This panel, with the participation of Justice Rodrigo Delaveau of the Constitutional Court of Chile and Professors Tom Ginsburg and Aziz Huq of the University of Chicago Law School, will discuss constitutional design from a comparative perspective. 

Dr. Rodrigo Delaveau was elected Deputy Justice of the Constitutional Court of Chile in 2019, by public contest, proposed by the Executive, and ratified by 2/3 of the Chilean Senate. Justice Delaveau has been a professor of Constitutional Law, Comparative Constitutional Law, Economic Analysis of Law, Economic Constitutional Regulation, North American Constitutional and Regulatory Law, teaching both undergraduate and postgraduate courses at the Pontificia Universidad Católica de Chile and other universities in Chile, as well as a regular lecturer at conferences both in Chile and abroad. Justice Delaveau is an author and co-author of several research articles and books in his specialty, and the Editor of Judicial Review Outstanding Opinions between 2008 and 2012. In addition, he was the Chief for the Chilean Supreme Court study project on the Organic Model for the New Justice and Enforcement of Rights. He served as a regular columnist in various media in the country and was elected one of "100 young leaders" in 2008 by the newspaper "El Mercurio" for his contributions in legislative and judicial matters. He is also an external collaborator of the Comparative Constitution Project (CCP) and appointed by the members of Constitutional Court to be one of their delegates before the Venice Commission since 2020. Justice Delaveau was a member of the drafting commission of the Constitutional Amparo Procedure Bill, apointed by the Constitution Commission of the House of Deputies. In addition, he has presented before different Congress Commissions on matters related to Bills. He has also worked as a lawyer in various law firms, as well as an in-house counsel and legal advisor at institutions of public and private interest. Justice Delaveau is an alumnus of the University of Chicago Law School, obtaining his Master of Laws (LL.M) in 2007 and Doctor of Laws (JSD) in 2013. He holds a JD since 1997 and Master (LL.M) in Public Law in 2001, both from the Law School of the Pontificia Universidad Católica de Chile.

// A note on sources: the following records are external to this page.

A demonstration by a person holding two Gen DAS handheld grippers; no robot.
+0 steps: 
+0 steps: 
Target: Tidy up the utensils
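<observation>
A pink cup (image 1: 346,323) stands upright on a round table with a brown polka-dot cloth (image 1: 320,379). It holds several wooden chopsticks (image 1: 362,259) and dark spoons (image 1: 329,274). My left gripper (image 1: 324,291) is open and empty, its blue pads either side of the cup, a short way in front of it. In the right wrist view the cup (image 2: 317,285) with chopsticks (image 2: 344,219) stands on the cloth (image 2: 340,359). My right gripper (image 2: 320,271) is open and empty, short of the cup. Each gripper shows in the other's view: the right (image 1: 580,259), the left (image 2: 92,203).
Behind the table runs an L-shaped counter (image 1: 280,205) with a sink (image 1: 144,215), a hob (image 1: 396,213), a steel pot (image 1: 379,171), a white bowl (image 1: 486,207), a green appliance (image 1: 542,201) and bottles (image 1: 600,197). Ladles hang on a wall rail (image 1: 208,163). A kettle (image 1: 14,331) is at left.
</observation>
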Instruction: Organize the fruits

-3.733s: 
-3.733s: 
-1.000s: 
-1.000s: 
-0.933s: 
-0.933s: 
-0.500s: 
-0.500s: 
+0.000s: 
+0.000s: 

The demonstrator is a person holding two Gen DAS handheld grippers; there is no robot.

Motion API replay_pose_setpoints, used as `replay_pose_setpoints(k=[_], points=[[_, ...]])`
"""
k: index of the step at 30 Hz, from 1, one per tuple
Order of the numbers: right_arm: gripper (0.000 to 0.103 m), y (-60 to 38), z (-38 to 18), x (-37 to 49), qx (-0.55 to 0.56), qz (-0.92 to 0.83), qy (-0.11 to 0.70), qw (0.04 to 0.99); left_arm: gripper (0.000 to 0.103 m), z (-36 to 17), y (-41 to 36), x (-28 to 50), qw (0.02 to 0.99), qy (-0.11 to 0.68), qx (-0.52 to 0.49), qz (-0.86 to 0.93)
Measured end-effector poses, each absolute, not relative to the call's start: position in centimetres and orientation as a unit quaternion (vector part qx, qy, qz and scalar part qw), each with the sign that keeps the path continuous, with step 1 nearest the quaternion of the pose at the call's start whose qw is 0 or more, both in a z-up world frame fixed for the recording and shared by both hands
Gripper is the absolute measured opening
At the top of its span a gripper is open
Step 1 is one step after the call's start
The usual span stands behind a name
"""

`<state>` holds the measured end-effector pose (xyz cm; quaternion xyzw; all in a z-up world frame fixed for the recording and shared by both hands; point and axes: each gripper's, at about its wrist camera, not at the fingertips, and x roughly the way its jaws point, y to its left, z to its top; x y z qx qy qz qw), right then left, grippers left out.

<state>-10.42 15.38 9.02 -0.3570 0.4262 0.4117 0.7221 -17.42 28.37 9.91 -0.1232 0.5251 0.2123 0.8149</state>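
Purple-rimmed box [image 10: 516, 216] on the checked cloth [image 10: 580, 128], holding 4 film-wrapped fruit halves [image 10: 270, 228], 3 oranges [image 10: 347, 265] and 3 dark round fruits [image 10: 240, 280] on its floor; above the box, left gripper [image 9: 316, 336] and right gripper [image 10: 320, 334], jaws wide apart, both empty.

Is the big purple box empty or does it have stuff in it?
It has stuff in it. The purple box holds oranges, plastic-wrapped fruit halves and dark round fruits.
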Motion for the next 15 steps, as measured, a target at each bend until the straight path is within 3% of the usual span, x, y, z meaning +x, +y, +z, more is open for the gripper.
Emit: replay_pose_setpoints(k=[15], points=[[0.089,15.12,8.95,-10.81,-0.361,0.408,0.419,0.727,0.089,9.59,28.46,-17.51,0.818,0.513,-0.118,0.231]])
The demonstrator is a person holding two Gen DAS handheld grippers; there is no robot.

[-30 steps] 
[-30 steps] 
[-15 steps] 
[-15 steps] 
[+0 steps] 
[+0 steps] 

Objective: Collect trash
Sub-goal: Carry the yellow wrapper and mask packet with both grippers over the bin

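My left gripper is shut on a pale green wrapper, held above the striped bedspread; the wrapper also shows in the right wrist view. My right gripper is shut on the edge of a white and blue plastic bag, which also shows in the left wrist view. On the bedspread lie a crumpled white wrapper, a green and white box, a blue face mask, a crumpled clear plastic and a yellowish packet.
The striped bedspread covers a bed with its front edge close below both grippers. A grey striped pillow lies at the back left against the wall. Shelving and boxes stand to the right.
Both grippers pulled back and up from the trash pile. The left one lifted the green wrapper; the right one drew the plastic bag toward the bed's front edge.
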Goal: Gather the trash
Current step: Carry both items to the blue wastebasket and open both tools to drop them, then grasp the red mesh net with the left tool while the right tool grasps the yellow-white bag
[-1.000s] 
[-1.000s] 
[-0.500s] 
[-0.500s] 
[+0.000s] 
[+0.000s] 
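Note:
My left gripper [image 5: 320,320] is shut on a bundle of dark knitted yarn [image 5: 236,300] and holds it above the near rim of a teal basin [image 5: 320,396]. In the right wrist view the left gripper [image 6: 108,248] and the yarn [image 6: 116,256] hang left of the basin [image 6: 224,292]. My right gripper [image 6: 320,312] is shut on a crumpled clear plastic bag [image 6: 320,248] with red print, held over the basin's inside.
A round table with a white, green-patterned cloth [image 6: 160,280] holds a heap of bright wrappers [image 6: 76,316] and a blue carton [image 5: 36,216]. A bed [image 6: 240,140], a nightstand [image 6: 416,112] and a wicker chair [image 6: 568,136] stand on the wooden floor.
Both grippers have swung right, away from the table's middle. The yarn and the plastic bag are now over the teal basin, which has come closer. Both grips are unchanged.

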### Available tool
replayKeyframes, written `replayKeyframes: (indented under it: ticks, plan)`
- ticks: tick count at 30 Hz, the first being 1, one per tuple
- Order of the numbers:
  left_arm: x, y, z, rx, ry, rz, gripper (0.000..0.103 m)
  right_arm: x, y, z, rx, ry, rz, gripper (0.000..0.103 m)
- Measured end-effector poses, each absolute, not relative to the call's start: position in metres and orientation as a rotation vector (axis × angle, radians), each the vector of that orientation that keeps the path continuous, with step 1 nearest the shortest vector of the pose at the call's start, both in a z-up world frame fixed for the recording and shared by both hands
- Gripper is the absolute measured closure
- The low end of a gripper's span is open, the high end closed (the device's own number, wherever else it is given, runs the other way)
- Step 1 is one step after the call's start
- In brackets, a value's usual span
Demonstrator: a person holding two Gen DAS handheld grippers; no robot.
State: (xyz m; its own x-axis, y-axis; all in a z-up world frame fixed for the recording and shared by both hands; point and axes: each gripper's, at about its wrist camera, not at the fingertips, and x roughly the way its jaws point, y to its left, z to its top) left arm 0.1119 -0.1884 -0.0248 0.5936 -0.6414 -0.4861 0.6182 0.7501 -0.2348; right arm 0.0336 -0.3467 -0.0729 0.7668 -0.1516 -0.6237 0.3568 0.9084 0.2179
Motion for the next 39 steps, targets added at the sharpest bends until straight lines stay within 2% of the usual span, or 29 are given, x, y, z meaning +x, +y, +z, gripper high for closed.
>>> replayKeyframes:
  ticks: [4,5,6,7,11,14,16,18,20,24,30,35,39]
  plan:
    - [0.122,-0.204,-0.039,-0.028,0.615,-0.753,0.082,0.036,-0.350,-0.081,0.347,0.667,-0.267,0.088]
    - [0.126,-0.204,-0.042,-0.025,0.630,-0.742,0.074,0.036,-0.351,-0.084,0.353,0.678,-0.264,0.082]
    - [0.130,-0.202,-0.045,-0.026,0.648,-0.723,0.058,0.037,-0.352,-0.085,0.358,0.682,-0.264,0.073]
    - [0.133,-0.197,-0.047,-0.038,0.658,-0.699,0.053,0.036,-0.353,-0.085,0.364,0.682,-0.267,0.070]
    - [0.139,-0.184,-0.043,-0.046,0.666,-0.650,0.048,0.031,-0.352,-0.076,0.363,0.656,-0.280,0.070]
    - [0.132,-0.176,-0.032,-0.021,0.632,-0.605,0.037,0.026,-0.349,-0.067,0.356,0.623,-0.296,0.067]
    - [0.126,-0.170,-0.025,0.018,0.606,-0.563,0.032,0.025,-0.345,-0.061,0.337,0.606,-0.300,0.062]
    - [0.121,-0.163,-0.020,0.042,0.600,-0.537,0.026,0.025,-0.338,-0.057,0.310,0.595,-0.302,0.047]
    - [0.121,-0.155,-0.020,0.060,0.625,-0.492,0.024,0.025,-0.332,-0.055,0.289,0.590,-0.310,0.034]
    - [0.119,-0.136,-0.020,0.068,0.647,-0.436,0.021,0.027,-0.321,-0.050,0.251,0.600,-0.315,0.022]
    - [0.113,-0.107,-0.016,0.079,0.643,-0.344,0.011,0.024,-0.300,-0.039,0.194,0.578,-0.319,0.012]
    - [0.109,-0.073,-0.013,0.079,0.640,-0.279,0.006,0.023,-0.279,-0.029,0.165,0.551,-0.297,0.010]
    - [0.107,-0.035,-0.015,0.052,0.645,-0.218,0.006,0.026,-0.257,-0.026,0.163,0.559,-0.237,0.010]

Tom Ginsburg is Leo Spitz Professor of International Law, Ludwig and Hilde Wolf Research Scholar, Professor of Political Science. Professor Ginsburg focuses on comparative and international law from an interdisciplinary perspective. He holds BA, JD, and PhD degrees from the University of California at Berkeley. His latest book, How to Save a Constitutional Democracy, was written with Aziz Z. Huq, and his earlier books include Judicial Review in New Democracies (2003), which won the C. Herman Pritchett Award from the American Political Science Association; The Endurance of National Constitutions (2009), which also won a best book prize from APSA; and Judicial Reputation (2015). He currently co-directs the Comparative Constitutions Project, an effort funded by the National Science Foundation to gather and analyze the constitutions of all independent nation-states since 1789. Before entering law teaching, he served as a legal adviser at the Iran-US Claims Tribunal, The Hague, Netherlands, and he continues to work with numerous international development agencies and foreign governments on legal and constitutional reform. He is a member of the American Academy of Arts and Sciences.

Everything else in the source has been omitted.